Data excerpts
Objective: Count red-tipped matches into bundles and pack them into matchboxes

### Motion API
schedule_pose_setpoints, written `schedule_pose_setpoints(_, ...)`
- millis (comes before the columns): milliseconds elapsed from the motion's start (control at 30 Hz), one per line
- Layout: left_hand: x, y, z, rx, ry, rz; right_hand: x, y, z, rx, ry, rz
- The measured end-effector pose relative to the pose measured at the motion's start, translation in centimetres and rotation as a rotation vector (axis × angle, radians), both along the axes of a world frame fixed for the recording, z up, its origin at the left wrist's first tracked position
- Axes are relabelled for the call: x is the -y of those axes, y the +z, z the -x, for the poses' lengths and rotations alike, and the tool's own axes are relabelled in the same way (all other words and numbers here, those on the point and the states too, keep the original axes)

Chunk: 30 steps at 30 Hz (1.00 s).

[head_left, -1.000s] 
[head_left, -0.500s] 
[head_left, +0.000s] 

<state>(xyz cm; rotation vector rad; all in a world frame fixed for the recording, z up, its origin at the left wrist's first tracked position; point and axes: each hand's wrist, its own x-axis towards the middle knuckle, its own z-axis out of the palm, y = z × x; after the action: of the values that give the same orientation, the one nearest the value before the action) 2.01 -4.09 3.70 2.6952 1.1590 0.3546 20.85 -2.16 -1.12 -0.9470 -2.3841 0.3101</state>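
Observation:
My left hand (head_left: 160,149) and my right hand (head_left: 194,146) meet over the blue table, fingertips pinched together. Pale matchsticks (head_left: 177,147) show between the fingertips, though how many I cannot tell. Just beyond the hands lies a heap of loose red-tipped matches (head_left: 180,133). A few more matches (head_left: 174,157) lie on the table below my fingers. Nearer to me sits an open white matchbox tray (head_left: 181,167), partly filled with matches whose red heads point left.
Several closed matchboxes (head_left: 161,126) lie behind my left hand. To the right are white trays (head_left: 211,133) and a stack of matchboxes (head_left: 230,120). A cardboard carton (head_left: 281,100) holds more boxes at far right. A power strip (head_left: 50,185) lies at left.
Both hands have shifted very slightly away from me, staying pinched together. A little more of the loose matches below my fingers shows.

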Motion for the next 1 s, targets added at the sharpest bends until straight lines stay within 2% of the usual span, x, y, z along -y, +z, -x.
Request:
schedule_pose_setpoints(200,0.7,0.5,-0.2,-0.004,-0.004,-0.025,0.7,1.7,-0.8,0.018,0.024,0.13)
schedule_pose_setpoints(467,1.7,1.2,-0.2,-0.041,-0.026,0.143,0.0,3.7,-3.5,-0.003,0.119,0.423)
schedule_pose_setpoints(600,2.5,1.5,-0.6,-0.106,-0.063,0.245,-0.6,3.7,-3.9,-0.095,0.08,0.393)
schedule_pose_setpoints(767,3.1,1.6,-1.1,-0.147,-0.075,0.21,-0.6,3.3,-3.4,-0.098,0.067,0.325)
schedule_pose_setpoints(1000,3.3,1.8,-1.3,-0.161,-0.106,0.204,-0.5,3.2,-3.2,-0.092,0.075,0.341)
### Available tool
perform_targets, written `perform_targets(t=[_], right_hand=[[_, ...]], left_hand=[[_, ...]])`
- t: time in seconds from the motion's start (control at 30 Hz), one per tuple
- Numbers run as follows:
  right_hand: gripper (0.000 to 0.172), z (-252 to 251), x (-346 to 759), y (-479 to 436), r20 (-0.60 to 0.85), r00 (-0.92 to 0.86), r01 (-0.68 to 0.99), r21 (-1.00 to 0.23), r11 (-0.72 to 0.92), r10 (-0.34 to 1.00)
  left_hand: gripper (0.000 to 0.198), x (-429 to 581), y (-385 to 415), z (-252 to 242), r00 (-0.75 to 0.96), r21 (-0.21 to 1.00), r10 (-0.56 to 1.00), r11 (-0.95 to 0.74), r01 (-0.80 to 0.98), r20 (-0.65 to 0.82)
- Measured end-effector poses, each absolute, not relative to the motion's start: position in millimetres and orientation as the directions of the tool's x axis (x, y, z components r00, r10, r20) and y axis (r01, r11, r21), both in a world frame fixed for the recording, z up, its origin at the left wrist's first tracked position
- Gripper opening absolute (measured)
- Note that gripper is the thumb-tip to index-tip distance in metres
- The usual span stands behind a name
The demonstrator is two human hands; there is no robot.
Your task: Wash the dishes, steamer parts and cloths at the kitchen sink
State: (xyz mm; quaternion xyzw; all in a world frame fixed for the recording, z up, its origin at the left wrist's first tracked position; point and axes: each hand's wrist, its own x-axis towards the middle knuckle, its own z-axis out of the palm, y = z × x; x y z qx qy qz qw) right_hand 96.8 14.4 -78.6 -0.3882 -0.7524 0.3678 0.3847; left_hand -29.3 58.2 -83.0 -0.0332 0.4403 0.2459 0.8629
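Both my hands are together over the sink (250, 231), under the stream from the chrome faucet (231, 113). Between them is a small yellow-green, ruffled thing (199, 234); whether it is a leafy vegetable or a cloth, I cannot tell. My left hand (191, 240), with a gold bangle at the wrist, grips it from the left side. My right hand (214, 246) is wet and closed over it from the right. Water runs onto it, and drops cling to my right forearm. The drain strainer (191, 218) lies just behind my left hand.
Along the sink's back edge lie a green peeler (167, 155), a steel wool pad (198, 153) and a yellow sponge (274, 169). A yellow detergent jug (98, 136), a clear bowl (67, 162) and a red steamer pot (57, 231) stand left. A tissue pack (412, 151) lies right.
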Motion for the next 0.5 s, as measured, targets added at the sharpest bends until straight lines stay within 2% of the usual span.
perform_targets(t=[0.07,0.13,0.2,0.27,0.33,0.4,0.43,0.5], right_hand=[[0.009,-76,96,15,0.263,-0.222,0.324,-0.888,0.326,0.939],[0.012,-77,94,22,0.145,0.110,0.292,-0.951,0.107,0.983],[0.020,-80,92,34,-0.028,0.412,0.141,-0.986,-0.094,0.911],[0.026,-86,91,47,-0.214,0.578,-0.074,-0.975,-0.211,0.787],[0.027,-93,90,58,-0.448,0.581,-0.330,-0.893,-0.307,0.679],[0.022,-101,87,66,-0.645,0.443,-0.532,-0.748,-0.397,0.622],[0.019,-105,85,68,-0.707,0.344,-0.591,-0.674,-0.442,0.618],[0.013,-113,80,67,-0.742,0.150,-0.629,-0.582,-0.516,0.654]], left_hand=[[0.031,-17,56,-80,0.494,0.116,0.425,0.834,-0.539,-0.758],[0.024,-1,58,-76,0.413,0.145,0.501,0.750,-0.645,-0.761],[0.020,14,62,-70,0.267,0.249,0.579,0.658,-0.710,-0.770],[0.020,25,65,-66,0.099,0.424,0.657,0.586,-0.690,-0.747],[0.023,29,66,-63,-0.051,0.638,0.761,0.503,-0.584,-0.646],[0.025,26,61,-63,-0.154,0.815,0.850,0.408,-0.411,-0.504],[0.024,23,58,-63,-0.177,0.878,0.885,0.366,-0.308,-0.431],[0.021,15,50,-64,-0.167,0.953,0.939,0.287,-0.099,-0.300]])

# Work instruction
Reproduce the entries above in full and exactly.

# Exercise solution
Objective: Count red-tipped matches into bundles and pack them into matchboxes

### Motion API
schedule_pose_setpoints, written `schedule_pose_setpoints(_, ...)`
- millis (comes before the columns): milliseconds elapsed from the motion's start (control at 30 Hz), one per line
- Layout: left_hand: x, y, z, rx, ry, rz; right_hand: x, y, z, rx, ry, rz
- The measured end-effector pose relative to the pose measured at the motion's start, translation in centimetres and rotation as a rotation vector (axis × angle, radians), both along the axes of a world frame fixed for the recording, z up, its origin at the left wrist's first tracked position
- Axes are relabelled for the call: x is the -y of those axes, y the +z, z the -x, for the poses' lengths and rotations alike, and the tool's own axes are relabelled in the same way (all other words and numbers here, those on the point and the states too, keep the original axes)

Chunk: 30 steps at 30 Hz (1.00 s).

[head_left, -1.000s] 
[head_left, -0.500s] 
[head_left, +0.000s] 

<state>(xyz cm; rotation vector rad; all in a world frame fixed for the recording, z up, its origin at the left wrist's first tracked position; point and axes: each hand's wrist, its own x-axis towards the middle knuckle, its own z-axis out of the palm, y = z × x; after the action: of the values that give the same orientation, the one nearest the value before the action) 2.01 -4.09 3.70 2.6952 1.1590 0.3546 20.85 -2.16 -1.12 -0.9470 -2.3841 0.3101</state>
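Observation:
My left hand (head_left: 160,149) and my right hand (head_left: 194,146) meet over the blue table, fingertips pinched together. Pale matchsticks (head_left: 177,147) show between the fingertips, though how many I cannot tell. Just beyond the hands lies a heap of loose red-tipped matches (head_left: 180,133). A few more matches (head_left: 174,157) lie on the table below my fingers. Nearer to me sits an open white matchbox tray (head_left: 181,167), partly filled with matches whose red heads point left.
Several closed matchboxes (head_left: 161,126) lie behind my left hand. To the right are white trays (head_left: 211,133) and a stack of matchboxes (head_left: 230,120). A cardboard carton (head_left: 281,100) holds more boxes at far right. A power strip (head_left: 50,185) lies at left.
Both hands have shifted very slightly away from me, staying pinched together. A little more of the loose matches below my fingers shows.
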
Motion for the next 1 s, targets added at the sharpest bends until straight lines stay within 2% of the usual span, x, y, z along -y, +z, -x.
Request:
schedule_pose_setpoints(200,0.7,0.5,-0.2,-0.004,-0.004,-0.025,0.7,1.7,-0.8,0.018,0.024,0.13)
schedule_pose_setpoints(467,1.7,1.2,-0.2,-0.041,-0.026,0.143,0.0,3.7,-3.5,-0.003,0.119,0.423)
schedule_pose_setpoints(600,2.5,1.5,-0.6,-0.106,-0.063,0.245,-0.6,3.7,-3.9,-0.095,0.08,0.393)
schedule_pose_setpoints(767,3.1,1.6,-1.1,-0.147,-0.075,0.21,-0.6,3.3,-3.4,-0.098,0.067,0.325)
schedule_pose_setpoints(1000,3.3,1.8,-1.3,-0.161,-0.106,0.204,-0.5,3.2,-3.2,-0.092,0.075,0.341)
### Available tool
perform_targets, written `perform_targets(t=[_], right_hand=[[_, ...]], left_hand=[[_, ...]])`
- t: time in seconds from the motion's start (control at 30 Hz), one per tuple
- Numbers run as follows:
  right_hand: gripper (0.000 to 0.172), z (-252 to 251), x (-346 to 759), y (-479 to 436), r20 (-0.60 to 0.85), r00 (-0.92 to 0.86), r01 (-0.68 to 0.99), r21 (-1.00 to 0.23), r11 (-0.72 to 0.92), r10 (-0.34 to 1.00)
  left_hand: gripper (0.000 to 0.198), x (-429 to 581), y (-385 to 415), z (-252 to 242), r00 (-0.75 to 0.96), r21 (-0.21 to 1.00), r10 (-0.56 to 1.00), r11 (-0.95 to 0.74), r01 (-0.80 to 0.98), r20 (-0.65 to 0.82)
- Measured end-effector poses, each absolute, not relative to the motion's start: position in millimetres and orientation as the directions of the tool's x axis (x, y, z components r00, r10, r20) and y axis (r01, r11, r21), both in a world frame fixed for the recording, z up, its origin at the left wrist's first tracked position
- Gripper opening absolute (measured)
- Note that gripper is the thumb-tip to index-tip distance in metres
- The usual span stands behind a name
The demonstrator is two human hands; there is no robot.
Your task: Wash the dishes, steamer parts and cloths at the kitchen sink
State: (xyz mm; quaternion xyzw; all in a world frame fixed for the recording, z up, its origin at the left wrist's first tracked position; point and axes: each hand's wrist, its own x-axis towards the middle knuckle, its own z-axis out of the palm, y = z × x; x y z qx qy qz qw) right_hand 96.8 14.4 -78.6 -0.3882 -0.7524 0.3678 0.3847; left_hand -29.3 58.2 -83.0 -0.0332 0.4403 0.2459 0.8629
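Both my hands are together over the sink (250, 231), under the stream from the chrome faucet (231, 113). Between them is a small yellow-green, ruffled thing (199, 234); whether it is a leafy vegetable or a cloth, I cannot tell. My left hand (191, 240), with a gold bangle at the wrist, grips it from the left side. My right hand (214, 246) is wet and closed over it from the right. Water runs onto it, and drops cling to my right forearm. The drain strainer (191, 218) lies just behind my left hand.
Along the sink's back edge lie a green peeler (167, 155), a steel wool pad (198, 153) and a yellow sponge (274, 169). A yellow detergent jug (98, 136), a clear bowl (67, 162) and a red steamer pot (57, 231) stand left. A tissue pack (412, 151) lies right.
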Motion for the next 0.5 s, as measured, targets added at the sharpest bends until straight lines stay within 2% of the usual span.
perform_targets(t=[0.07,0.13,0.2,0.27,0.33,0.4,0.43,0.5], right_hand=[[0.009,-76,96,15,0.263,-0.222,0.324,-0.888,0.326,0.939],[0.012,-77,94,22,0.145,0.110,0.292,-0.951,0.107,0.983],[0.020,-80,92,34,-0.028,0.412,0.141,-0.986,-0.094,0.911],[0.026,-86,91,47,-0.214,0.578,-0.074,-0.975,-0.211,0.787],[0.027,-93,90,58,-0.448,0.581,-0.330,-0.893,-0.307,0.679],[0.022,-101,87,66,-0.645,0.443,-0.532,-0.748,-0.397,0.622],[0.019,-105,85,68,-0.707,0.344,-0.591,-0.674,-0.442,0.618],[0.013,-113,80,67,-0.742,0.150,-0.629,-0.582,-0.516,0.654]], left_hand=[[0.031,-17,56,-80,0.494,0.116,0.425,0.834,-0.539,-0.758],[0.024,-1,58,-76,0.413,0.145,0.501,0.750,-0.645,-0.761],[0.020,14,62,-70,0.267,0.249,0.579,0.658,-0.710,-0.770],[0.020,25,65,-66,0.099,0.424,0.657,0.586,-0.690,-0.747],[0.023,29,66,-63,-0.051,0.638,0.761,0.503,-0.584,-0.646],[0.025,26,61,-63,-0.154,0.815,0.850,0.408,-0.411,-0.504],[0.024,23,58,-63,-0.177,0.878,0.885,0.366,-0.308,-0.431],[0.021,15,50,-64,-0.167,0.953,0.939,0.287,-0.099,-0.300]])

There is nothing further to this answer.